Sus palabras alegraron el corazón de Lynley. Éste se sintió avergonzado de sus dudas anteriores.
– Te quiero, Deb.
La expresión de la joven se suavizó.
– Y yo a ti, Tommy.
St. James ya había abierto la puerta de la oficina del periódico. Harry Cambrey y sus empleados se hallaban inmersos en el trabajo. Dos teléfonos sonaban, Julianna Vandale tecleaba frente al ordenador, un joven fotógrafo limpiaba media docena de lentes de cámara alineadas sobre un escritorio, y en uno de los cubículos tres hombres y una mujer sostenían una conversación. Harry Cambrey se encontraba entre ellos, «anuncios y tirada» estaba pintado en letras negras descoloridas sobre la mitad superior de la puerta de madera y vidrio. El rumor apagado de la multitud que llenaba la taberna se filtraba a través de las viejas tablas del suelo.

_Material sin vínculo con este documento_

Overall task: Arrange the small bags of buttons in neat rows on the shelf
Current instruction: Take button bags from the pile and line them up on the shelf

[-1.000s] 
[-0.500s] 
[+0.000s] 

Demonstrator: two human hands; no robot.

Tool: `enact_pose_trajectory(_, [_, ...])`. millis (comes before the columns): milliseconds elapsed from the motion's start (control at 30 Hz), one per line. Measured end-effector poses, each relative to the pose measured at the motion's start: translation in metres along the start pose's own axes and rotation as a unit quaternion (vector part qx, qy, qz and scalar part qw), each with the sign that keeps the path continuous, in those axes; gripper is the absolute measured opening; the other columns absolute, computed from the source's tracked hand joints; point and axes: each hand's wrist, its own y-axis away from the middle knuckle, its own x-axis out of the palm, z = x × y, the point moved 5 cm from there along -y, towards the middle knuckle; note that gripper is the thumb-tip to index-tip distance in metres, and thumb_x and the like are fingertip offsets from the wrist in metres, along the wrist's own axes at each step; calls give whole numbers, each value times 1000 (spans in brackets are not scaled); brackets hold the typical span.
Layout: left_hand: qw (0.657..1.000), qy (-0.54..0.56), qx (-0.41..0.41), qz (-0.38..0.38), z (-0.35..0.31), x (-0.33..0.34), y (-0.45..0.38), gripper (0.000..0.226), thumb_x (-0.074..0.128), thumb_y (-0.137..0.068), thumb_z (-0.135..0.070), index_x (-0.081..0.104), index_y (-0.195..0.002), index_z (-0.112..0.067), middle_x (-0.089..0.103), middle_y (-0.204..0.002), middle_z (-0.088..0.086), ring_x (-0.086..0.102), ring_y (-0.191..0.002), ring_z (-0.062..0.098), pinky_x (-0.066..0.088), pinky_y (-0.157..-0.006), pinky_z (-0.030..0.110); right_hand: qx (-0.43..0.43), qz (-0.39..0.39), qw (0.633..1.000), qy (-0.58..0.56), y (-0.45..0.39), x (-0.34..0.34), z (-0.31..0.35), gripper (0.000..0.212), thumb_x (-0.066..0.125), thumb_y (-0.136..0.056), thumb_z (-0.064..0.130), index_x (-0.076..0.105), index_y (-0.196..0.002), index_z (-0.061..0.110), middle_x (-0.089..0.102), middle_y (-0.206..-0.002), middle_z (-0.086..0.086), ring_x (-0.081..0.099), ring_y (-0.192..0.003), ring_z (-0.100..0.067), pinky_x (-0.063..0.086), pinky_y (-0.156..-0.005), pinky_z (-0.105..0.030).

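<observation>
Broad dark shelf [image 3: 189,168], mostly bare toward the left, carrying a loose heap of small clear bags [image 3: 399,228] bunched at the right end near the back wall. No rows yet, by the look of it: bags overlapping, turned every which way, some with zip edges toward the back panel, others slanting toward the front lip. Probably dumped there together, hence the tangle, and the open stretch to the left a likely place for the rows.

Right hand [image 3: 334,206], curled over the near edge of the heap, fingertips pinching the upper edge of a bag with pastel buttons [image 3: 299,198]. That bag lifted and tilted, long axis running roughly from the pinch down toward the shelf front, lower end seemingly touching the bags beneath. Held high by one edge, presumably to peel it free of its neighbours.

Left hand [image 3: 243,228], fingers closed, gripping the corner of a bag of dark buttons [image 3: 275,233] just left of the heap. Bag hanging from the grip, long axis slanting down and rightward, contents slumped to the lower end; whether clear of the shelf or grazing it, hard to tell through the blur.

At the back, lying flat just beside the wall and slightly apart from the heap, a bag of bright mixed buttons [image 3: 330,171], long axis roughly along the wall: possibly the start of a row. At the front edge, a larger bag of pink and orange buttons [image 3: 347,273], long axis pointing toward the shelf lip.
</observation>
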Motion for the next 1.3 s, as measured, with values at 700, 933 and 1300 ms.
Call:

Harry Cambrey los vio y abandonó la reunión. Llevaba pantalones de traje, camisa blanca y corbata negra.
– Le hemos enterrado esta mañana -dijo, como explicando su aspecto-. A las ocho y media.
Qué raro que Nancy no lo haya mencionado, pensó Lynley, pero explicaba la aceptación con que había acogido su llegada. Un entierro poseía algo de definitivo. No borraba el dolor, pero facilitaba la asunción de la pérdida.
– Media docena de policías merodeaba en el cementerio -continuó Cambrey-. Lo primero que han hecho, aparte de colgar el muerto a John Penellin. Menuda idea, ¿verdad? John asesinando a Mick.
– Quizá tuvo un motivo -dijo St. James. Tendió el juego de llaves de Mick Cambrey a su padre-. El travestismo de Mick. ¿Mataría un hombre a otro por esa causa?
El puño de Cambrey se cerró sobre las llaves. Dio la espalda a sus empleados y bajó la voz.
– ¿Quién lo sabe?
– Usted lo encubrió muy bien. Casi todo el mundo cree que Mick era tal como usted lo pintaba: un hombre de pies a cabeza., un mujeriego insaciable.
– ¿Qué coño iba a hacer? -preguntó Cambrey-. Era mi hijo, maldita sea. Era un hombre.
– Que sólo se excitaba vistiéndose de mujer.
– Nunca pude quitarle ese vicio. Lo intenté.
– ¿ No era algo reciente, pues?
Cambrey se guardó las llaves en el bolsillo y meneó la cabeza.
– Lo hizo durante toda su vida, a temporadas. Yo le vigilaba. Le zurraba de lo lindo. Le saqué a la calle desnudo. Le até a una silla, le pinté la cara y fingí que iba a cortarle la polla. Nada resultó.
– Excepto matarle -dijo Lynley.
Cambrey era lo bastante inteligente para comprender que sus últimas palabras eran suficientes para neutralizar todas las protestas de inocencia que pudiera proclamar, pero no pareció importarle.
– Protegí al chico lo mejor que pude -se limitó a decir-. Yo no le maté.
– La protección funcionó -apuntó St. James-. La gente le veía como usted deseaba, pero al final no necesitó su protección contra el travestismo, sino contra un artículo, tal como usted sospechaba.